- Task goal -
Each line of the data below holding the word "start" must be copied.

(Data block Opens)

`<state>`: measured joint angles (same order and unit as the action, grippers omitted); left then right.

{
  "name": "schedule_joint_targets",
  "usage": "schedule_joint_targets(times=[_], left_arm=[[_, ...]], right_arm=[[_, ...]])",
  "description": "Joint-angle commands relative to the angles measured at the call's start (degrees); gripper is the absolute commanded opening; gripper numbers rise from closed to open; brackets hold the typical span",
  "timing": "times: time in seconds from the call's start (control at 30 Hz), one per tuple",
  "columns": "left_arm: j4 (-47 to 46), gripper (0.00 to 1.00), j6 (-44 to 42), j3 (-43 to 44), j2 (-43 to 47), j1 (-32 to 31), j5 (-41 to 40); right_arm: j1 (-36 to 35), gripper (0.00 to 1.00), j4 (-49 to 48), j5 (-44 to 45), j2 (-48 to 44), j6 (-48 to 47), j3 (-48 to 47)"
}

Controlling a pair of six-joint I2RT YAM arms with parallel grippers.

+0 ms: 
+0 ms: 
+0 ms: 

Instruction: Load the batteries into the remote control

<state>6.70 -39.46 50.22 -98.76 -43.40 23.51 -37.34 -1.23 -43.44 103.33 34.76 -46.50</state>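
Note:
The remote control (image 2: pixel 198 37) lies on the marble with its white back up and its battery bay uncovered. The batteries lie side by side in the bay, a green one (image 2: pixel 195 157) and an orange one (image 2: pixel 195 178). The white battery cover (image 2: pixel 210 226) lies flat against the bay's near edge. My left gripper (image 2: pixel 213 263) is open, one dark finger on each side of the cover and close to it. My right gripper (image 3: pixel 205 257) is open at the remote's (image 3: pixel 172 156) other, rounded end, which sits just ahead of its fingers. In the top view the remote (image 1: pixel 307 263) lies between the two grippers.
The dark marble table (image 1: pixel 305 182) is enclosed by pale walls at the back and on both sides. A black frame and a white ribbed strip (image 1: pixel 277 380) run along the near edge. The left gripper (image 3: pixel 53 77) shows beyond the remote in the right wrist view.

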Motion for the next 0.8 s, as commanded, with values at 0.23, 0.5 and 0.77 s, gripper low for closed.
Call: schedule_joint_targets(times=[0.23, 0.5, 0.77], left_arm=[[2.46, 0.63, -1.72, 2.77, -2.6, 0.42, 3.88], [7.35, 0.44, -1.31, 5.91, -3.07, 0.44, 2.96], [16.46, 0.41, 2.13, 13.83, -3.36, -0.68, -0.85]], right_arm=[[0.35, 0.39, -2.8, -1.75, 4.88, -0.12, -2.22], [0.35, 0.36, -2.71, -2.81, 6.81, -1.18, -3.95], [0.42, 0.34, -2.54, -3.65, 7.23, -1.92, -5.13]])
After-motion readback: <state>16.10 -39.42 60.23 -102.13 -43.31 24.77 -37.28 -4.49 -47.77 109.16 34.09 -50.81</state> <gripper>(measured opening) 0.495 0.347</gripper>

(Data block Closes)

- Finished task -
  "description": "Joint-angle commands relative to the angles measured at the call's start (degrees); gripper is the absolute commanded opening; gripper numbers rise from closed to open; brackets hold the typical span",
  "timing": "times: time in seconds from the call's start (control at 30 Hz), one per tuple",

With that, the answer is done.